• _Data extract_:
****************

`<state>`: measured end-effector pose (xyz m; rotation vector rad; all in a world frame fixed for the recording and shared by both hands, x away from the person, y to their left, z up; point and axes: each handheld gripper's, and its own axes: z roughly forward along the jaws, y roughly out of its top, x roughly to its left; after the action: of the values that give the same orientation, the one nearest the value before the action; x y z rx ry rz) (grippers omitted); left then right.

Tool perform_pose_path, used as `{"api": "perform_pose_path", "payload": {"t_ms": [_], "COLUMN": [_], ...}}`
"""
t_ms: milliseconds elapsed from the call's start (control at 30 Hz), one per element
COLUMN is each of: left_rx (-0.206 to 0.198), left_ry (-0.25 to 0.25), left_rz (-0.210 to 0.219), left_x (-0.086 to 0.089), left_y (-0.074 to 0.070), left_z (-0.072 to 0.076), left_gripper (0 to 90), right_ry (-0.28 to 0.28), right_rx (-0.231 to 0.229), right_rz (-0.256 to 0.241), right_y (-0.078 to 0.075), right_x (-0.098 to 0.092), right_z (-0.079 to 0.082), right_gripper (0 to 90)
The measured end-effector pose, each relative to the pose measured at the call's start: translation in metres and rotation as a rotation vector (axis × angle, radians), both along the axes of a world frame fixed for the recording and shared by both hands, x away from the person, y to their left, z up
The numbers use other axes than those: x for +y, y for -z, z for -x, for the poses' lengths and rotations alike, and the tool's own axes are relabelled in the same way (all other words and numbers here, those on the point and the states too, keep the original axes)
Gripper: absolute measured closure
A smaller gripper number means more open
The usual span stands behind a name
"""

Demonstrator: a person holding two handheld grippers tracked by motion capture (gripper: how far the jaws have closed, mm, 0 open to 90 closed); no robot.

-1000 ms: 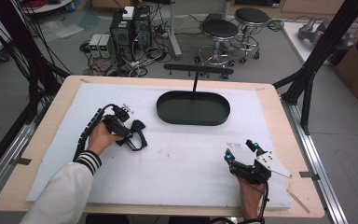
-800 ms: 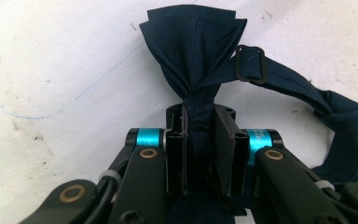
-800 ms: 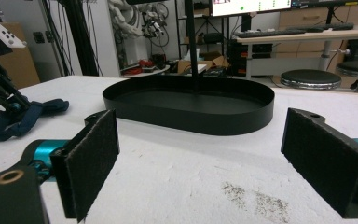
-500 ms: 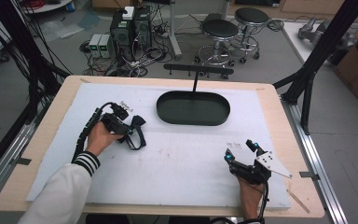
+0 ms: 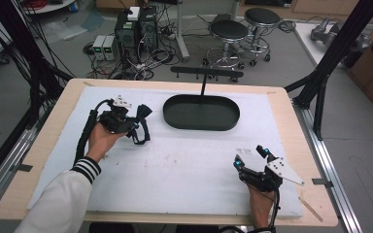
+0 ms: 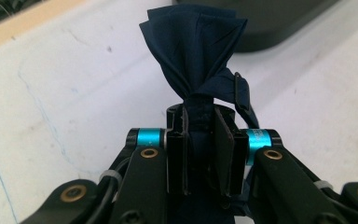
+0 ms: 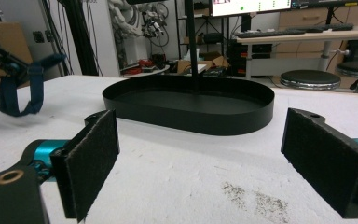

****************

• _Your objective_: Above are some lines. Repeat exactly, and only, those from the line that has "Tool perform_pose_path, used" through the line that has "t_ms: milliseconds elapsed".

• _Your response_:
Tool perform_pose_path, used as `{"api": "perform_pose_path", "payload": {"t_ms": [_], "COLUMN": [_], ...}}`
"""
t_ms: milliseconds elapsed from the call's start (control at 30 Hz), one per element

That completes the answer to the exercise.